Please transcribe the data below in full. Omit any picture you find in it.

————

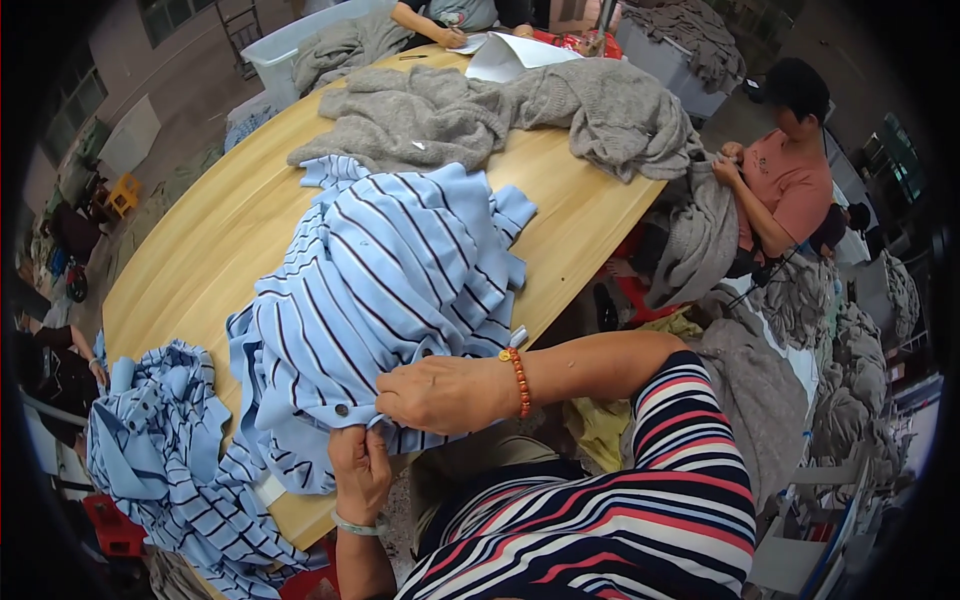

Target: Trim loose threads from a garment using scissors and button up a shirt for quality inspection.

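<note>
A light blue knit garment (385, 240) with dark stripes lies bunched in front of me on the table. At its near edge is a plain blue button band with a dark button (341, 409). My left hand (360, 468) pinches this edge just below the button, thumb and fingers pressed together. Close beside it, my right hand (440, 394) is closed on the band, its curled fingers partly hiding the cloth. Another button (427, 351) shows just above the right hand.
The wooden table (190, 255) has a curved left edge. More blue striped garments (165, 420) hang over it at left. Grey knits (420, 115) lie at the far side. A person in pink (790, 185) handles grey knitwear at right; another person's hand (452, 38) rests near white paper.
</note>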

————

TASK SOLUTION
Target: Trim loose threads from a garment using scissors and button up a shirt for quality inspection.

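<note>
A light blue knit garment (385, 240) with dark stripes lies bunched in front of me on the table. At its near edge is a plain blue button band with a dark button (341, 409). My left hand (360, 468) pinches this edge just below the button, thumb and fingers pressed together. Close beside it, my right hand (440, 394) is closed on the band, its curled fingers partly hiding the cloth. Another button (427, 351) shows just above the right hand.
The wooden table (190, 255) has a curved left edge. More blue striped garments (165, 420) hang over it at left. Grey knits (420, 115) lie at the far side. A person in pink (790, 185) handles grey knitwear at right; another person's hand (452, 38) rests near white paper.
</note>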

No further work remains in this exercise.